她时时刻刻提醒自己,眼前的人,是罪人,是害得你不再幸福的罪人。

他该死。

他死了,你就再也不用看着他那张脸,想起曾经痛苦的一切。

疯狂的给自己洗脑了一波。

她的情绪才勉强稳定。

刀尖锐利。

她抬手,狠狠的将刀刺入了席诉年的腰腹。

她恨席诉年,她不想席诉年死的那么简单。

所以,她要“千刀万剐”他。

用来祭奠自己死去的幸福。

席诉年浑身一震,剧痛传遍全身,他忍不住闷哼一声,瞳孔骤缩,眼眶里的泪水顺着眼尾滑落,滴在病床上的被子上,晕出一片痕迹。

疼。

好疼。

一整把刀捅入腰腹,那一块地方好像被人捶了好几十下,疼的要命。

妈妈又骗他啊。

说好的不会很痛。

席诉年的泪水不停流出,他的身子控制不住的痉挛,漂亮的脸上全是冷汗,唇瓣因失血而惨白,隐约透着病态的紫色。

“妈妈……”

他哭着说,“我好疼。
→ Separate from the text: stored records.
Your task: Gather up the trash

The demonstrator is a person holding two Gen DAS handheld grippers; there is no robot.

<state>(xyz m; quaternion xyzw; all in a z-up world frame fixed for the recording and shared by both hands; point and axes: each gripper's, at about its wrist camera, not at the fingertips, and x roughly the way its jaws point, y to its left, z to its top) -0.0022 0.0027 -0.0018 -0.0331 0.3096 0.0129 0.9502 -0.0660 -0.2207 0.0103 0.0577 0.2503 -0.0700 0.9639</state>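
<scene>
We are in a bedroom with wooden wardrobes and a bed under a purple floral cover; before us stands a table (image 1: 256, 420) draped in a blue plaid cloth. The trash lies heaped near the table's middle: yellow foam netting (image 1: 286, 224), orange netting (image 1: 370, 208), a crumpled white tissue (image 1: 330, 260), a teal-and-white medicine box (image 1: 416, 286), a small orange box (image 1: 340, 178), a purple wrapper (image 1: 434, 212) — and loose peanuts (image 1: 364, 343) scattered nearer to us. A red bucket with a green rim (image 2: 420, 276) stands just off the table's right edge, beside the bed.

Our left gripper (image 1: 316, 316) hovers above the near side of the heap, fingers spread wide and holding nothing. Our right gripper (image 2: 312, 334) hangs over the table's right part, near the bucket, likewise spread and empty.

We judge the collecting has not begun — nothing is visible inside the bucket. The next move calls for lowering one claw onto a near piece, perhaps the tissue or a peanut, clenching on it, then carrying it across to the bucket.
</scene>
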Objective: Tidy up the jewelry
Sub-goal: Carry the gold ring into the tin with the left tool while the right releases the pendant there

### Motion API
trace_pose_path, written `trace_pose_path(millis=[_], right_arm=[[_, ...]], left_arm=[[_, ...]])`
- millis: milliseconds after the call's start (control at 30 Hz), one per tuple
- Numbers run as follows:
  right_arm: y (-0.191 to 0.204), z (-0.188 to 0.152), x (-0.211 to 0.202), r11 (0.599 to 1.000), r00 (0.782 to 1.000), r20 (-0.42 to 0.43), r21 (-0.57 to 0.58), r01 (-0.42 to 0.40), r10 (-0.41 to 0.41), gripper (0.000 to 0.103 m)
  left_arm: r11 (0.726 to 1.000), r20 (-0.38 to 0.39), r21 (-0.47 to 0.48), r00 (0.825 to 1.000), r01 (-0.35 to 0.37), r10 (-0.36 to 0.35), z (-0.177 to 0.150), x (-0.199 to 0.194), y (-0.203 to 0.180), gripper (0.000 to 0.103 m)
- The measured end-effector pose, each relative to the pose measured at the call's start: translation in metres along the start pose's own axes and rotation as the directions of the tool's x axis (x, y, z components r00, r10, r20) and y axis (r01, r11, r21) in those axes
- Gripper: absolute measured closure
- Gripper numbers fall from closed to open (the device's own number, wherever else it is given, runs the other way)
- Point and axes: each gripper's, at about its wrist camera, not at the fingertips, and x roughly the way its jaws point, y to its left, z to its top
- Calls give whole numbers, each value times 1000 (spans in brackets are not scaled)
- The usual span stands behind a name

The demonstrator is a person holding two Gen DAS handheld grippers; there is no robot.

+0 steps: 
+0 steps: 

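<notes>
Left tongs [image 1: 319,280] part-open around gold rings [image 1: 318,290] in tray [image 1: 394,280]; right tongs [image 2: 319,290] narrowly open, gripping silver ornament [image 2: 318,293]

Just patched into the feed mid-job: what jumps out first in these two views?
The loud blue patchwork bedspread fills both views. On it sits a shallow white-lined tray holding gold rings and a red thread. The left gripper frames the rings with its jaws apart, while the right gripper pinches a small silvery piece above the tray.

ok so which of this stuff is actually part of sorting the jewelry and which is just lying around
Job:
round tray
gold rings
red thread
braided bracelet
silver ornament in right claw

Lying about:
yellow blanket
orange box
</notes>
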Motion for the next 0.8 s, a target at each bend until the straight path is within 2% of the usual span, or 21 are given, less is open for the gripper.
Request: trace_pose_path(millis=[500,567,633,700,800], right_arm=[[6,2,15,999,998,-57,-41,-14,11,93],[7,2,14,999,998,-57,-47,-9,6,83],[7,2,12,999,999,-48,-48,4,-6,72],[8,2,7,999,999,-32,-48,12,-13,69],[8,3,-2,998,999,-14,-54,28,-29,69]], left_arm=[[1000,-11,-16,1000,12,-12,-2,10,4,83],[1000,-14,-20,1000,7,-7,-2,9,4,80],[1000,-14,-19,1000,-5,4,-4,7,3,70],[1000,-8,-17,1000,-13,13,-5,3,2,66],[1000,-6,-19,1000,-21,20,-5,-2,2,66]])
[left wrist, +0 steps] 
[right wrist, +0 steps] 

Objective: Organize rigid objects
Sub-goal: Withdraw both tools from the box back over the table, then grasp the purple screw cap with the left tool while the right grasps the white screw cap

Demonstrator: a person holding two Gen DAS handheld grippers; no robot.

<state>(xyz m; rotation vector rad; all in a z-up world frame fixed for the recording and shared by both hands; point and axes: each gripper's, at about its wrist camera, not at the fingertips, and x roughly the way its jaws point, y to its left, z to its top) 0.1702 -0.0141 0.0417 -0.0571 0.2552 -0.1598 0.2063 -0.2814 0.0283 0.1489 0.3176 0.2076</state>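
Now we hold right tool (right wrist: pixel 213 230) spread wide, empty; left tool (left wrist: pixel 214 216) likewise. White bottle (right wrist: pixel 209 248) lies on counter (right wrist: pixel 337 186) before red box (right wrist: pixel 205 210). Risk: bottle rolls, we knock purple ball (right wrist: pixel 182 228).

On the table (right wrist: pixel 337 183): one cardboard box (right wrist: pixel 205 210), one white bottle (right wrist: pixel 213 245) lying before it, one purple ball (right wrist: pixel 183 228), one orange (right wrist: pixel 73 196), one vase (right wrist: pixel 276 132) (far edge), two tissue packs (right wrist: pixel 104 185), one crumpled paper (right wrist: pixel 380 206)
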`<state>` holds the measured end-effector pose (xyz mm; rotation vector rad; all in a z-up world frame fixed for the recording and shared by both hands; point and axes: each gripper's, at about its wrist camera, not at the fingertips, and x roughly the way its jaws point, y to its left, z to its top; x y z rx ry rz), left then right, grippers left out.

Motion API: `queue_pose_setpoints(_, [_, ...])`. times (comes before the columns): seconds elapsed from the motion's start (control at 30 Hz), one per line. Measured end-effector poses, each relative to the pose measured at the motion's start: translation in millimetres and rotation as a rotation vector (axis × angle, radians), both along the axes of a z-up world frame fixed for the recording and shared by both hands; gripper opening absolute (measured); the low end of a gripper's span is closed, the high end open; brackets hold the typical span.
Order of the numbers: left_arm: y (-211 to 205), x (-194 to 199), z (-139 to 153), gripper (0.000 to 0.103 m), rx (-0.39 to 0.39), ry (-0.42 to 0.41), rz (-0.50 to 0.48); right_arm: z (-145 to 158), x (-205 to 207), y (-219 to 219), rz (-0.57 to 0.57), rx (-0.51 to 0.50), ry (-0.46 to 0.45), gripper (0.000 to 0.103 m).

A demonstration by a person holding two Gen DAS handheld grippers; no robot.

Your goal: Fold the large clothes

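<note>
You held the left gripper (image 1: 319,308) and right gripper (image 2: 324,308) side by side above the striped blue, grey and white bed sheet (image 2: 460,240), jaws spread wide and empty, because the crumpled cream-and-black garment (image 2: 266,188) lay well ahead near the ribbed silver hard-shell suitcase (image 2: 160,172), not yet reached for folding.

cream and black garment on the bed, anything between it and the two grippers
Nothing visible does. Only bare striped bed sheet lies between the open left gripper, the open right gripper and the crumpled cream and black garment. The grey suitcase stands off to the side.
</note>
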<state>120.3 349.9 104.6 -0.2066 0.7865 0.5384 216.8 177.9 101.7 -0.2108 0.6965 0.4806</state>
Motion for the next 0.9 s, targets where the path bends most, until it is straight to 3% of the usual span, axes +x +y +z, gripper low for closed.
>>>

”

“你给我个痛快,捅我的心口好不好?”

席诉年低声呢喃,“求求你……”

席诉年其实很怕疼。

一点小口子都能眼泪汪汪。

但是没人在意没人心疼他。

他的妈妈眼里只有她的娱乐,只有她的纸醉金迷。

无论他是否生病不舒服,她都不会在意。

时间一长,他就懂事的把疼痛都忍着,从不说出口。